• **What is required**
Copy each line of the entries that includes the word "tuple".

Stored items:
________

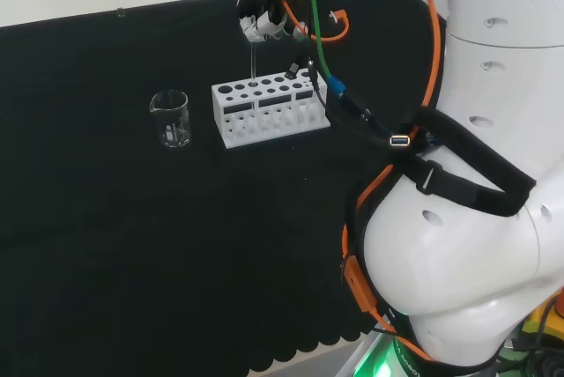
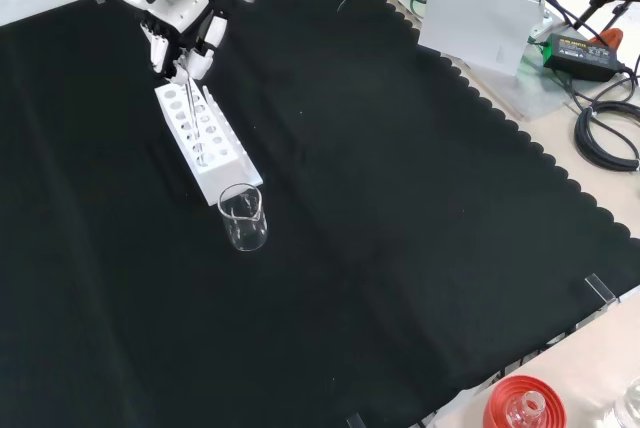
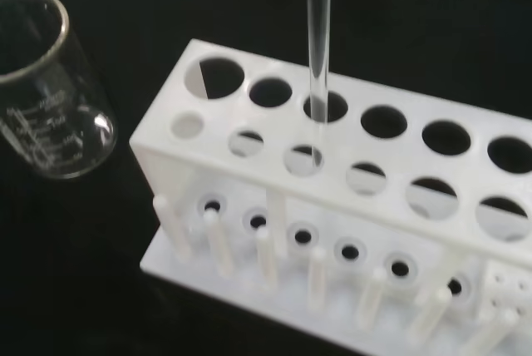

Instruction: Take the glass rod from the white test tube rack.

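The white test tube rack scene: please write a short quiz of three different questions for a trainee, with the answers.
1. True or false: the thin clear glass rod is already fully out of the white plastic test tube rack.
2. Which vessel stands beside the rack's end? A) clear glass beaker B) metal bowl C) blue cup
3. Fill in: the black and white robot hand grips the rod at its ____ end.

Key:
1. False; in the wrist view its lower end passes through a hole in the top row.
2. A.
3. Upper.
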You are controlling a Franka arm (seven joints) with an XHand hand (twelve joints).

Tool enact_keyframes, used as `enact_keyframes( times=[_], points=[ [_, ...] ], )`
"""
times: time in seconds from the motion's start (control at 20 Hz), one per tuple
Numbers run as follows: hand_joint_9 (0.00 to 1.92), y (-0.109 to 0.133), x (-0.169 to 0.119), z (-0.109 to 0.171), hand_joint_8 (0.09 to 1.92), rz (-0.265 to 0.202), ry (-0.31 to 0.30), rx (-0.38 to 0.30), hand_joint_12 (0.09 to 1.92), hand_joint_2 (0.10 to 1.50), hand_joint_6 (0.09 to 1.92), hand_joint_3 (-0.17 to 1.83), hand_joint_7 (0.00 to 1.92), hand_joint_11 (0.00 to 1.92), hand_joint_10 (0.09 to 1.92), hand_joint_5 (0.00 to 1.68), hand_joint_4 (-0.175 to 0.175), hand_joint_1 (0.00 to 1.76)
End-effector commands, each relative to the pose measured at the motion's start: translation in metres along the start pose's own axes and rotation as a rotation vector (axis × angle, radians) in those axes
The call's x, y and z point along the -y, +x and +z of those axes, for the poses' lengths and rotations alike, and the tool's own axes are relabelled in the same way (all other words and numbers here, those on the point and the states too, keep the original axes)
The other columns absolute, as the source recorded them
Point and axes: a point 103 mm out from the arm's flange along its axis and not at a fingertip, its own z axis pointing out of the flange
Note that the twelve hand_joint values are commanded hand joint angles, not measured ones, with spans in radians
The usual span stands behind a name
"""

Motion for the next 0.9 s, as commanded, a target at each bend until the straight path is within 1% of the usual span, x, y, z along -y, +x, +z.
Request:
enact_keyframes(
  times=[0.05, 0.15, 0.2, 0.35, 0.45, 0.65, 0.9],
  points=[
    [1.42, 0.012, 0.005, -0.026, 1.06, 0.019, -0.229, 0.029, 0.61, 1.19, 1.12, -0.12, 1.06, 1.59, 0.81, 0.85, -0.125, 1.25],
    [1.47, 0.016, 0.007, -0.034, 1.07, 0.012, -0.261, 0.054, 0.59, 1.2, 1.08, -0.16, 1.02, 1.61, 0.82, 0.91, -0.159, 1.26],
    [1.49, 0.018, 0.008, -0.038, 1.06, 0.008, -0.275, 0.067, 0.59, 1.2, 1.06, -0.17, 1.02, 1.62, 0.81, 0.94, -0.167, 1.26],
    [1.56, 0.023, 0.01, -0.048, 0.98, 0.0, -0.299, 0.098, 0.6, 1.17, 0.98, -0.17, 1.06, 1.63, 0.77, 1.0, -0.175, 1.28],
    [1.59, 0.027, 0.013, -0.055, 0.94, 0.002, -0.313, 0.102, 0.61, 1.16, 0.93, -0.17, 1.09, 1.64, 0.74, 1.03, -0.175, 1.28],
    [1.64, 0.031, 0.018, -0.069, 0.88, 0.005, -0.302, 0.114, 0.6, 1.14, 0.87, -0.17, 1.12, 1.65, 0.69, 1.07, -0.175, 1.29],
    [1.66, 0.038, 0.026, -0.081, 0.87, 0.011, -0.272, 0.135, 0.6, 1.14, 0.85, -0.17, 1.13, 1.66, 0.68, 1.08, -0.175, 1.29]
  ],
)
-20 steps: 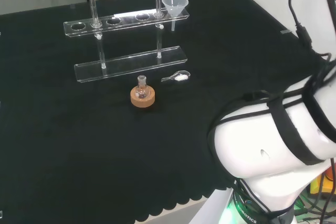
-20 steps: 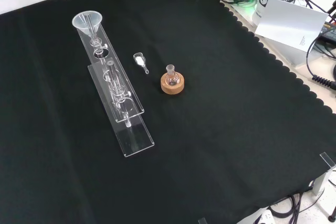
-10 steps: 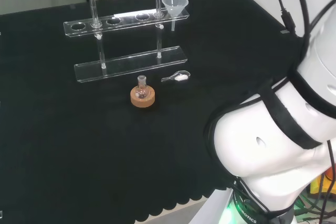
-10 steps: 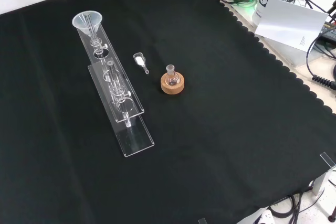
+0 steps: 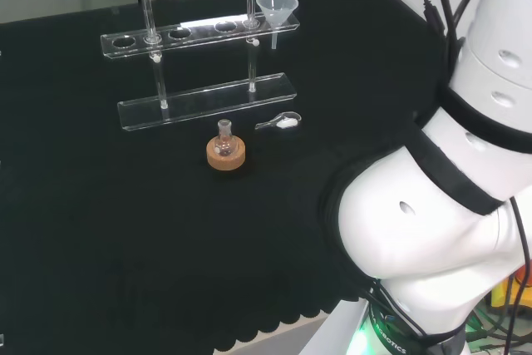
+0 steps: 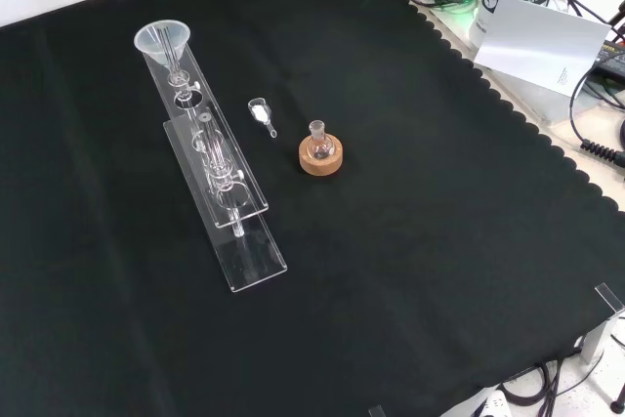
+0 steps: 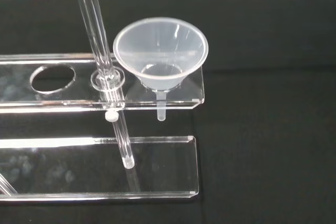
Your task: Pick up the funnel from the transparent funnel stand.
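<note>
Clear plastic funnel (image 7: 160,53), seated in the end hole of the stand (image 7: 63,74) at the bench's 1 o'clock in my head view; I judge it light, slick, best pinched at the rim; hand's state I cannot tell.

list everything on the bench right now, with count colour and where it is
funnel: one, clear, seated in the end hole of the stand's top shelf
funnel stand: one, transparent, two shelves on upright posts, far left in the head view
flask: one, small, clear, upright on the cork ring
cork ring: one, tan, near the stand's base
scoop: one, clear, holding something white, lying on the cloth beside the cork ring
black cloth: one, covers the bench
arm: one, white links, right of the head view
</note>
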You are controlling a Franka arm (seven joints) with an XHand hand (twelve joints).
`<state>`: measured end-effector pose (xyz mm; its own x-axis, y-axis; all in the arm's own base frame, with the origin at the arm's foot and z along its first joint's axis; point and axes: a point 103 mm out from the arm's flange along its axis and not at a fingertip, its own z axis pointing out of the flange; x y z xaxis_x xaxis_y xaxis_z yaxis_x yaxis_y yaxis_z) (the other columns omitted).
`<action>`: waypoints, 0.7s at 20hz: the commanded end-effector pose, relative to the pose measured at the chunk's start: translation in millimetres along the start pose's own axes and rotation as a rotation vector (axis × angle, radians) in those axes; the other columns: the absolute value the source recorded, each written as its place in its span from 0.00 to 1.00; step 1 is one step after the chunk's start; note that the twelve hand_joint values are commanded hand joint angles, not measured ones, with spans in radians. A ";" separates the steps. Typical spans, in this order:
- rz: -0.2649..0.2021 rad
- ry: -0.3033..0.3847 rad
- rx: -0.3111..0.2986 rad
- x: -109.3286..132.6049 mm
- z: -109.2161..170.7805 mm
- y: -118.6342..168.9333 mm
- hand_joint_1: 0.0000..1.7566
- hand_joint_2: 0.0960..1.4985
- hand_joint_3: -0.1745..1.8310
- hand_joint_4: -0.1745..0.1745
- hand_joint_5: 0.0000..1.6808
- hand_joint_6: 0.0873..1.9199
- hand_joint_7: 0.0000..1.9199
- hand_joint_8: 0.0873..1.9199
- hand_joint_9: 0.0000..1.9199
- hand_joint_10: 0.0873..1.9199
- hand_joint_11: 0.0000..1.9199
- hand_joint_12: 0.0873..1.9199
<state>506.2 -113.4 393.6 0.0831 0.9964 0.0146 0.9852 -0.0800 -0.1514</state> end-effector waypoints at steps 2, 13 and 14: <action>-0.028 0.003 0.064 -1.5 20.6 25.3 0.32 0.57 0.25 0.42 0.18 0.00 0.03 0.31 0.12 0.35 0.04 0.74; -0.056 0.000 0.160 -7.8 43.1 61.9 0.33 0.48 0.32 0.42 0.10 0.00 0.02 0.31 0.10 0.36 0.03 0.74; -0.061 0.000 0.173 -8.3 45.8 65.1 0.33 0.47 0.32 0.42 0.09 0.00 0.02 0.31 0.10 0.36 0.03 0.74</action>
<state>552.5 -121.8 352.6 0.0475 0.9987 0.0158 0.9640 -0.0417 -0.2624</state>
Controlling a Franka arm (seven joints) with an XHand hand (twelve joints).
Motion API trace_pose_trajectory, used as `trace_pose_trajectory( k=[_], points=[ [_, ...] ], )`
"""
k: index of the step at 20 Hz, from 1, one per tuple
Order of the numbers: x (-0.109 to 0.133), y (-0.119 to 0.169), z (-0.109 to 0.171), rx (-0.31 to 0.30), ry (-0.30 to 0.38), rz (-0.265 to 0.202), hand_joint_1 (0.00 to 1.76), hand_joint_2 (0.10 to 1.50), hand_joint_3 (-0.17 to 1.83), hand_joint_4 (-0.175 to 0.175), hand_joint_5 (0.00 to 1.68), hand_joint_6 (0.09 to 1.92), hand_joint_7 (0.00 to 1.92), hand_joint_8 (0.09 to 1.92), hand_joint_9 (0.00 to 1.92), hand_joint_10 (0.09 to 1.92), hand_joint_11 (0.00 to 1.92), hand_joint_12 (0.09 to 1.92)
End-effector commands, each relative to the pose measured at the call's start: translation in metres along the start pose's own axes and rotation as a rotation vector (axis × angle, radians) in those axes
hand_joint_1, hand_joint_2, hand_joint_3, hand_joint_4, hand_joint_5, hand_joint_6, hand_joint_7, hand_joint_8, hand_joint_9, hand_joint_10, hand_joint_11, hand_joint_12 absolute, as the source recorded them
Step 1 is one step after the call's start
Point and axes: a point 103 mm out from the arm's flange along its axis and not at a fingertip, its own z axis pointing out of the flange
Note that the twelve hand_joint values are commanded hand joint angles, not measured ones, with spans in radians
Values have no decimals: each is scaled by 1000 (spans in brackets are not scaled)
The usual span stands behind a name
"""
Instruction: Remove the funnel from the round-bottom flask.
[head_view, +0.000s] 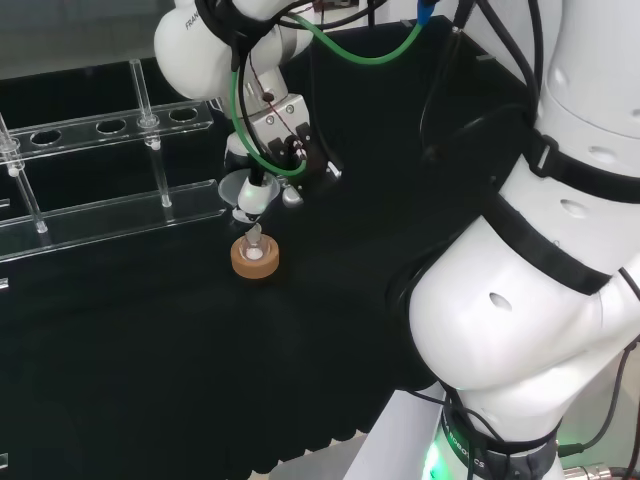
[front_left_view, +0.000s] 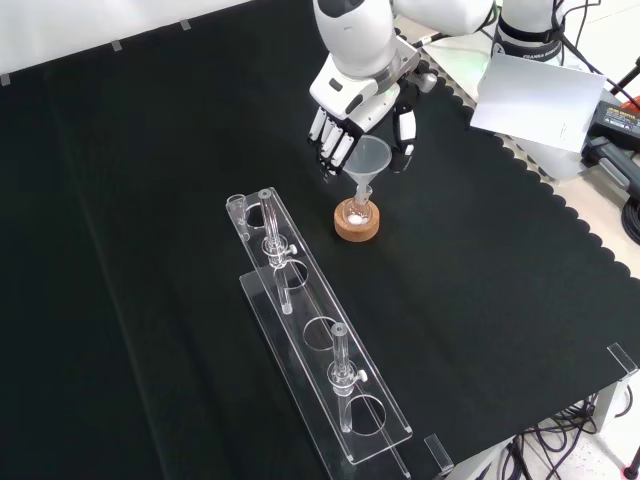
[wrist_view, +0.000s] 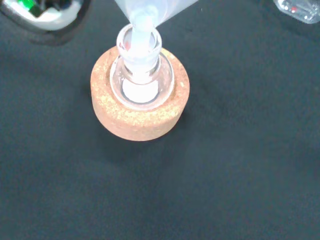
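Black cloth (front_left_view: 150, 200) lies bare around flask (front_left_view: 357, 212).

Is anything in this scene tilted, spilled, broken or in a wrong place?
Nothing stands out. The round-bottom flask sits upright in its cork ring, the funnel has its stem in the flask's neck, and the hand is around the funnel's cone. No spill shows on the black cloth.

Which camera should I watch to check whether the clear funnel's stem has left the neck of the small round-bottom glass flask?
The wrist view: the funnel's stem enters the flask neck close up. The front view shows the whole funnel by the hand, small. In the head view the hand partly hides the funnel.
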Motion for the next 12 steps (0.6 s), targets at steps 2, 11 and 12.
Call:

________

• **Solution for this exercise**
times: time in seconds from the motion's start (control at 20 Hz), one per tuple
k: index of the step at 20 Hz, from 1, one per tuple

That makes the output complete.